Print the whole listing exactly.
--------
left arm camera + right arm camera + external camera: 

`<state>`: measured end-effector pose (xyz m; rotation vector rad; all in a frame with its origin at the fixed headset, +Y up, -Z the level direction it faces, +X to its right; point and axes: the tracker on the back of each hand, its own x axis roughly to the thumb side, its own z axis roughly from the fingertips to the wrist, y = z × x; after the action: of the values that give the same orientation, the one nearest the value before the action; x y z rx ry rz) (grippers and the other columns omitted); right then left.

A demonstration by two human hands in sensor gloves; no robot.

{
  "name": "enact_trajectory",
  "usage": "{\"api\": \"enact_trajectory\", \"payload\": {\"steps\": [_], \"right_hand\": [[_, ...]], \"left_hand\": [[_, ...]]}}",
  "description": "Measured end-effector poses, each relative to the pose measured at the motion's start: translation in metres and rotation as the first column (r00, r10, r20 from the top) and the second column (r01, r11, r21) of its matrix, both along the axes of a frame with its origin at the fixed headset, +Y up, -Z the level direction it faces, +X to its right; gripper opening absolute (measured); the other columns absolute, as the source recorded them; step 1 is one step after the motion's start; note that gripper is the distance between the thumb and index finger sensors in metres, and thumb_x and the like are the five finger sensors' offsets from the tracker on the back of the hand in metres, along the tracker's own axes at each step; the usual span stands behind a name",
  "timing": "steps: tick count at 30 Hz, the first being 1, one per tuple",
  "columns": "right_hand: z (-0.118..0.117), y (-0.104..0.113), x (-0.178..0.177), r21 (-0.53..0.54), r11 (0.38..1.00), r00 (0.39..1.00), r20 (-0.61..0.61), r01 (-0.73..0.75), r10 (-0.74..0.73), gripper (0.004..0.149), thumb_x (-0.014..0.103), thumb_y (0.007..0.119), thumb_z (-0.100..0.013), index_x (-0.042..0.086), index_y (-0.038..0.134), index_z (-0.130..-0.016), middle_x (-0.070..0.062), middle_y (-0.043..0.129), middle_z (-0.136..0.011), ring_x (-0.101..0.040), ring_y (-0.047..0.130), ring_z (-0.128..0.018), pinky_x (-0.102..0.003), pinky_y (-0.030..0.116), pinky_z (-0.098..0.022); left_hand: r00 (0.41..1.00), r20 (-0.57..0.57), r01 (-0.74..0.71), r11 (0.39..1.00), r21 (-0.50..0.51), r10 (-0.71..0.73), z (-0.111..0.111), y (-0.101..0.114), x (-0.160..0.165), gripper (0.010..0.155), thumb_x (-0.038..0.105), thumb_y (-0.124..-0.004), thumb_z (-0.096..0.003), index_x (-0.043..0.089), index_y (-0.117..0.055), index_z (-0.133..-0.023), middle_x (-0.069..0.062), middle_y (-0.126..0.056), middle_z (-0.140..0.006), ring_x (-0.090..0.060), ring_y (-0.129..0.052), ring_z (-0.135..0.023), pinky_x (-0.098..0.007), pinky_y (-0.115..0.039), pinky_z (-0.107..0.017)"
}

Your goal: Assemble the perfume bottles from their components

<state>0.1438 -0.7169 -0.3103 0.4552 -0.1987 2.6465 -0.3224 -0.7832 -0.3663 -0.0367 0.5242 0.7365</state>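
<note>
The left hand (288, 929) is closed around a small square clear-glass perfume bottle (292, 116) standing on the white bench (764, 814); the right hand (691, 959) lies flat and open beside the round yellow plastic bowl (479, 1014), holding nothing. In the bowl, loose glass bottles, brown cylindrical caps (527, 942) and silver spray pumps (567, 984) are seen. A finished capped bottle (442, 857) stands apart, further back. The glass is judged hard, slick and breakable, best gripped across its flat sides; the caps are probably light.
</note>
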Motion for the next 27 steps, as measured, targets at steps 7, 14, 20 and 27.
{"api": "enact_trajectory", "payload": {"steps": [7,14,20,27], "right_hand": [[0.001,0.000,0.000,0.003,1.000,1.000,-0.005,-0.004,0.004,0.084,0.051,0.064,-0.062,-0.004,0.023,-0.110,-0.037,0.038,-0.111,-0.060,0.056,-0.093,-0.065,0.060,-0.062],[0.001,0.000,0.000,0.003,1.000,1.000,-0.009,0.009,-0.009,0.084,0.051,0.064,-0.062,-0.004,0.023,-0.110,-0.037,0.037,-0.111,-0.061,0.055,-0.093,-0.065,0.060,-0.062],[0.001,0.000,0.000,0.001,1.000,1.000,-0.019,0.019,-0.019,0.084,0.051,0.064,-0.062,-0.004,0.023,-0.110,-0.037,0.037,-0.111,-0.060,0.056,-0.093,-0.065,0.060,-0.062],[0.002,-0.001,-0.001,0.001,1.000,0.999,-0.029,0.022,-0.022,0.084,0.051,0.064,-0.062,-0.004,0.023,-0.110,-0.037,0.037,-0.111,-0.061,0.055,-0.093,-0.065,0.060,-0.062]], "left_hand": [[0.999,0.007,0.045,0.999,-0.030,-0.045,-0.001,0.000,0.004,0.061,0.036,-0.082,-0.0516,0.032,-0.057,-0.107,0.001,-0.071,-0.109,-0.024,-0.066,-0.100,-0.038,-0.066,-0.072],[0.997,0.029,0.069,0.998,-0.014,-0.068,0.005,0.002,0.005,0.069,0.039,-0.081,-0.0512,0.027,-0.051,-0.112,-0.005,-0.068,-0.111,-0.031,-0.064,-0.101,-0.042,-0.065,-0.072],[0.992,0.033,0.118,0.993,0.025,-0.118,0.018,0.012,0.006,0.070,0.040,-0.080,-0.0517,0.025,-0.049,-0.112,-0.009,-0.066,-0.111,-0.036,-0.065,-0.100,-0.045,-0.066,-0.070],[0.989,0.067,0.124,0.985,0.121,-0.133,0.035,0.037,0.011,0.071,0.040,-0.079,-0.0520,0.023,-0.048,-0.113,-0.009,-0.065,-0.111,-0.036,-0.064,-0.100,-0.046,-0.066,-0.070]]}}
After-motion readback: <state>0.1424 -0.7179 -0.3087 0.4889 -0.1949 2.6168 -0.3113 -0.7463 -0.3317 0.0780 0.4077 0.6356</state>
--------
__EXERCISE ANSWER__:
left arm camera + right arm camera + external camera: 

`<state>`: measured end-effector pose (xyz m; rotation vector rad; all in a frame with its origin at the fixed headset, +Y up, -Z the level direction it faces, +X to its right; point and axes: the tracker on the back of each hand, its own x axis roughly to the thumb side, its own z axis roughly from the fingertips to the wrist, y = z × x; after the action: of the values that give the same orientation, the one nearest the value before the action; x y z rx ry rz) (grippers and the other columns omitted); right then left.

A demonstration by two human hands in sensor gloves; no robot.

{
  "name": "enact_trajectory",
  "usage": "{\"api\": \"enact_trajectory\", \"payload\": {\"steps\": [_], \"right_hand\": [[_, ...]], \"left_hand\": [[_, ...]]}}",
  "description": "Measured end-effector poses, each relative to the pose measured at the motion's start: translation in metres and rotation as the first column (r00, r10, r20 from the top) and the second column (r01, r11, r21) of its matrix, both along the axes of a frame with its origin at the fixed headset, +Y up, -Z the level direction it faces, +X to its right; gripper opening absolute (measured); the other columns absolute, as the source recorded them; step 1 is one step after the motion's start; note that gripper is the distance between the thumb and index finger sensors in metres, and thumb_x and the like are the five finger sensors' offsets from the tracker on the back of the hand in metres, along the tracker's own axes at each step; the usual span stands behind a name",
  "timing": "steps: tick count at 30 Hz, the first being 1, one per tuple",
  "columns": "right_hand: z (-0.118..0.117), y (-0.104..0.113), x (-0.178..0.177), r21 (-0.53..0.54), r11 (0.38..1.00), r00 (0.39..1.00), r20 (-0.61..0.61), r01 (-0.73..0.75), r10 (-0.74..0.73), gripper (0.004..0.149), thumb_x (-0.014..0.103), thumb_y (0.007..0.119), thumb_z (-0.100..0.013), index_x (-0.042..0.086), index_y (-0.038..0.134), index_z (-0.130..-0.016), middle_x (-0.070..0.062), middle_y (-0.043..0.129), middle_z (-0.136..0.011), ring_x (-0.101..0.040), ring_y (-0.047..0.130), ring_z (-0.128..0.018), pinky_x (-0.102..0.003), pinky_y (-0.030..0.116), pinky_z (-0.098..0.022); left_hand: r00 (0.41..1.00), r20 (-0.57..0.57), r01 (-0.74..0.71), r11 (0.39..1.00), r21 (-0.50..0.51), r10 (-0.71..0.73), z (-0.111..0.111), y (-0.101..0.114), x (-0.160..0.165), gripper (0.010..0.155), thumb_x (-0.038..0.105), thumb_y (-0.124..-0.004), thumb_z (-0.096..0.003), index_x (-0.043..0.089), index_y (-0.117..0.055), index_z (-0.133..-0.023), middle_x (-0.069..0.062), middle_y (-0.126..0.056), middle_z (-0.140..0.006), ring_x (-0.090..0.060), ring_y (-0.129..0.052), ring_z (-0.135..0.023), pinky_x (-0.098..0.007), pinky_y (-0.115..0.039), pinky_z (-0.107..0.017)"
}

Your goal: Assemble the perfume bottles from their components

<state>0.1438 -0.7169 -0.3103 0.4552 -0.1987 2.6465 -0.3224 -0.7832 -0.3663 -0.0367 0.5242 0.7365</state>
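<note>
The left hand (288, 929) is closed around a small square clear-glass perfume bottle (292, 116) standing on the white bench (764, 814); the right hand (691, 959) lies flat and open beside the round yellow plastic bowl (479, 1014), holding nothing. In the bowl, loose glass bottles, brown cylindrical caps (527, 942) and silver spray pumps (567, 984) are seen. A finished capped bottle (442, 857) stands apart, further back. The glass is judged hard, slick and breakable, best gripped across its flat sides; the caps are probably light.
</note>
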Motion for the next 27 steps, as measured, targets at steps 7, 14, 20 and 27.
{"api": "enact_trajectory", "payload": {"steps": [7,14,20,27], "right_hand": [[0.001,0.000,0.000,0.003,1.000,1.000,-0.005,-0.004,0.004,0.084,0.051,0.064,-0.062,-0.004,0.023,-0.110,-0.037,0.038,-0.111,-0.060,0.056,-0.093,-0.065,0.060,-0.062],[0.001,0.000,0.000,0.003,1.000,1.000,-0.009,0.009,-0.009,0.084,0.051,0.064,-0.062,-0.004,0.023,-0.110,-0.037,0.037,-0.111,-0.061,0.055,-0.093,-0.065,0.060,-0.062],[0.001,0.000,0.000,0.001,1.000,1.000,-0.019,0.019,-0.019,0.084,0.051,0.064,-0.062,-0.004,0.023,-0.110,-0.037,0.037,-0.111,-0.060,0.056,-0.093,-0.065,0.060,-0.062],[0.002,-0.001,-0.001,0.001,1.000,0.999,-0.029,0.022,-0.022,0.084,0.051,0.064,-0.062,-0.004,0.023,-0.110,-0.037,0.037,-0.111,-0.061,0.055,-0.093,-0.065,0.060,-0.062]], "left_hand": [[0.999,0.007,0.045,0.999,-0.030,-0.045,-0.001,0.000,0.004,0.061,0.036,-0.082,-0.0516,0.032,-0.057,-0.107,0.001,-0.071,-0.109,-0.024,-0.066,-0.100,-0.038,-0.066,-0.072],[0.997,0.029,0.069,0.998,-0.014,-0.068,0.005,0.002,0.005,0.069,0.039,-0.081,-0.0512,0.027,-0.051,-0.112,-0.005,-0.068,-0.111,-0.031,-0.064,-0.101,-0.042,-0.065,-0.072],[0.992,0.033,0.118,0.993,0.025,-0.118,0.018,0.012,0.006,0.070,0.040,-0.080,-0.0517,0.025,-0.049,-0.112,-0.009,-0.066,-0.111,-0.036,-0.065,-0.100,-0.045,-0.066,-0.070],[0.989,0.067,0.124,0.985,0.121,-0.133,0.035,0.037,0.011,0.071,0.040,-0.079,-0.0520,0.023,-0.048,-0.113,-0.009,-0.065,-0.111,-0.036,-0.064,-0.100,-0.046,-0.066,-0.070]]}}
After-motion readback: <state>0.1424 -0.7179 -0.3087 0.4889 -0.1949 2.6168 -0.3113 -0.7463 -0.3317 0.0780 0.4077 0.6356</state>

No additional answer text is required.